Voice-controlled assistants like Google Home and Alexa are already immensely popular with your broadband customers, but their dominance may be short-lived. Just as your customers prefer their smart-home hub out of sight in a media panel, they’ll embrace more subtle modes of management once the technology is available.

Many companies are banking on gesture-based technology becoming the new standard in smart home controls. Exactly how it will function is unknown today, as these companies take a wide range of approaches. Some are working on wearables; others are working on smart home installations that use a variety of sensors.

Wearables

In a paper for Applied Sciences, researchers propose using a wearable camera for a hand-gesture controlled system to control smart home technology. The camera would be mounted on a watch-like device and have a wide-angle lens to detect hand gestures. The researchers developed an algorithm that uses a template to determine how these would be interpreted.

Another promising technology is radar. A Google project called Soli has been working on a chip that uses radar to detect what it calls virtual tool gestures. Using the unlicensed V-band, which is in the 57-64 GHz range, the Soli chip can detect gestures with 2 mm accuracy. The tool gestures mimic actions that are recognizable to human users. They include the turning of a key in a lock, pressing a button, and running a thumb along a slider.

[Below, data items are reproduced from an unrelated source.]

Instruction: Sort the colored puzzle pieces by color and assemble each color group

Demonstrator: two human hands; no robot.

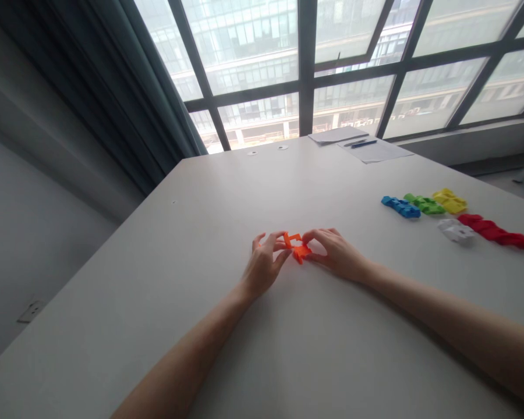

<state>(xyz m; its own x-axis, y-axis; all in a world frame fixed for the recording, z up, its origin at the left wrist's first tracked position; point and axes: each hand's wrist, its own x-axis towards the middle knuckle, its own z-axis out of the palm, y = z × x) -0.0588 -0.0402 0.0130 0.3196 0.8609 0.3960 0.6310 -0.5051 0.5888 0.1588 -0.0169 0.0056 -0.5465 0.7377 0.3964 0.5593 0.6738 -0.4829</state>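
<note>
An angular orange puzzle piece (301, 251) is held just above the white table between my two hands. It looks like several joined blocks bent into a loop with a gap in the middle. My left hand (265, 263) pinches its left side between thumb and fingers. On the right side, my right hand (330, 251) grips it with thumb below and index finger above. Fingertips hide parts of the piece, so I cannot tell whether it is one part or two.
To the right lie similar folded pieces: blue (400, 207), green (425, 203), yellow (450, 201), white (456, 231) and red (498, 231). Papers (375, 152) with pens (363, 144) rest at the table's (253, 192) far edge, by the window. A dark curtain (126, 87) hangs at left.
</note>
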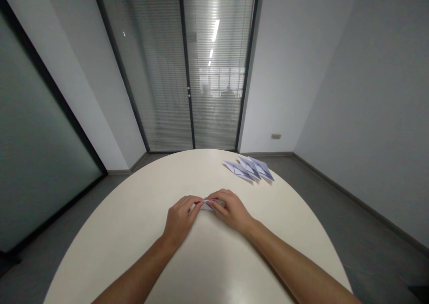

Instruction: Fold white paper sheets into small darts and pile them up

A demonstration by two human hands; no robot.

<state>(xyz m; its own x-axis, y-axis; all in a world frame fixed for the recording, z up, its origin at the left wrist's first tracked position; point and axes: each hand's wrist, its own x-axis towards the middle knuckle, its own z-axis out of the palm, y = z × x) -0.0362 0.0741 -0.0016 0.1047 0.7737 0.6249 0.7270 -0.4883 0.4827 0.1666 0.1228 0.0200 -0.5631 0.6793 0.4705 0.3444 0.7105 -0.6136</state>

Installed gesture tracking

Another company working on gesture-based smart home tech is Piccolo. Piccolo install cameras in the home that translate gestures into commands by using skeletal tracking. This method is used more for development of virtual reality (VR) technology than smart home technology.

With Piccolo’s system, cameras placed around the home monitor your position and can, for example, detect if you are pointing at an appliance, or make a gesture to fast-forward through a Netflix title.

Gaming and gesture technology

Gaming and smart home development are more intertwined than you might think. The research that goes into hand tracking for VR and augmented reality (AR) development can also be used for smart home applications. Leap Motion, a company that has been working on hand gesture technology since 2013, announced the pending launch of an AR headset that features this development. Leap Motion will make this system, called Project North Star, available to other developers, so it may be in the hands of smart home startups soon.

A couple of former Microsoft engineers have developed an algorithm that can read hand gestures at 1000 frames per second. They were operating under the company name Perceptive IO, according to an article on Next Reality.  

Elliptic Labs is using ultrasound to develop gesture-based systems that include microphones in a device like a smartphone. The company recently showcased a prototype that used gestures to control an Alexa speaker. The technology is primarily for use in mobile devices, but it may also have a huge potential in the smart home market.

Beyond gestures

Wearables that collect data and act on it for the benefit of the resident is in th works. Researchers at Oklahoma State University are working on a project in which wearables, household sensors, and robots form a platform that addresses health issues. For example, sensors in the wearable could detect dehydration, which would trigger the robot to prepare a glass of water and encourage the resident to drink it.

Whether radar, cameras, ultrasound or biological sensors in wearables become the standard, it’s safe to say that smart home technology is still in development. We’re are excited to see where it goes next!